(Source records)

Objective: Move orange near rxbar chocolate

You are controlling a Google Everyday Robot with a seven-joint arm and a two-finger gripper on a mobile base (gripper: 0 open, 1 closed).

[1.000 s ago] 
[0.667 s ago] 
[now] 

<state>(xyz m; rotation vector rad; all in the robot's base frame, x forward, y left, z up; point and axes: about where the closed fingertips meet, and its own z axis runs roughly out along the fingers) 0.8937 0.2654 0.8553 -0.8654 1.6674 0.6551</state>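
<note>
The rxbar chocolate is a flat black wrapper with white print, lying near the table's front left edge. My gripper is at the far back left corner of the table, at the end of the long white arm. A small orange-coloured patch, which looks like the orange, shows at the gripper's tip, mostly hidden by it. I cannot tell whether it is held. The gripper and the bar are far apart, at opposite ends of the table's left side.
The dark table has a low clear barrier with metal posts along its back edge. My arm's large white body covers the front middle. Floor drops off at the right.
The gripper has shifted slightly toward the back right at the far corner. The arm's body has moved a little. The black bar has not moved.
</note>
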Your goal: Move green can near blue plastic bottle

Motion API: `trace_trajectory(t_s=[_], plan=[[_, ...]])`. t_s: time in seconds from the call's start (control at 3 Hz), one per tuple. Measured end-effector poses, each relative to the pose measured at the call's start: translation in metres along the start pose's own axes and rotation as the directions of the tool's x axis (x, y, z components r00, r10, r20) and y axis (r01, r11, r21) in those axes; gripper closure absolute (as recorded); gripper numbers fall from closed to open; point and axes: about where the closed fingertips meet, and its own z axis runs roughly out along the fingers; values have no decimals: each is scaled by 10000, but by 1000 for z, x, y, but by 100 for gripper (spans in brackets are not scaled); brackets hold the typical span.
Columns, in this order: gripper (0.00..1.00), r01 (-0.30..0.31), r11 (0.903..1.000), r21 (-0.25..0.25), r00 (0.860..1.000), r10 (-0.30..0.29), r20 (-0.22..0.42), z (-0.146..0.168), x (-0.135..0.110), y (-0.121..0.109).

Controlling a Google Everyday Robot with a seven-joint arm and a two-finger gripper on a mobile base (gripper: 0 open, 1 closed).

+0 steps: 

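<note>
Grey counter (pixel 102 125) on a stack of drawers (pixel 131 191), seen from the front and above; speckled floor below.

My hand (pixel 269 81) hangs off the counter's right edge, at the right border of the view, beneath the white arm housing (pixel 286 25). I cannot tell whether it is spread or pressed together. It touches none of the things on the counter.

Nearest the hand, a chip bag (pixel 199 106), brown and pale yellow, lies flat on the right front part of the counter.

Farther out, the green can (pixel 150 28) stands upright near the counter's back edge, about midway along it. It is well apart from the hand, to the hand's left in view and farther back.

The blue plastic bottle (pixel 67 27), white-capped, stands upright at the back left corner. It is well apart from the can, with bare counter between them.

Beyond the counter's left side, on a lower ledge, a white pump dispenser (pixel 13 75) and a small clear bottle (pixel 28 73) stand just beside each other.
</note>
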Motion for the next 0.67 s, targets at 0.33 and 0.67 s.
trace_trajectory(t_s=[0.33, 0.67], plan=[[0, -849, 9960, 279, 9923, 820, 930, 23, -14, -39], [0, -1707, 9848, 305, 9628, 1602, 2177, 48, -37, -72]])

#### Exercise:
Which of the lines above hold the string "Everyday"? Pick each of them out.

#### Result of this exercise:
You are controlling a Google Everyday Robot with a seven-joint arm and a two-finger gripper on a mobile base (gripper: 0 open, 1 closed).
Controlling a Google Everyday Robot with a seven-joint arm and a two-finger gripper on a mobile base (gripper: 0 open, 1 closed).

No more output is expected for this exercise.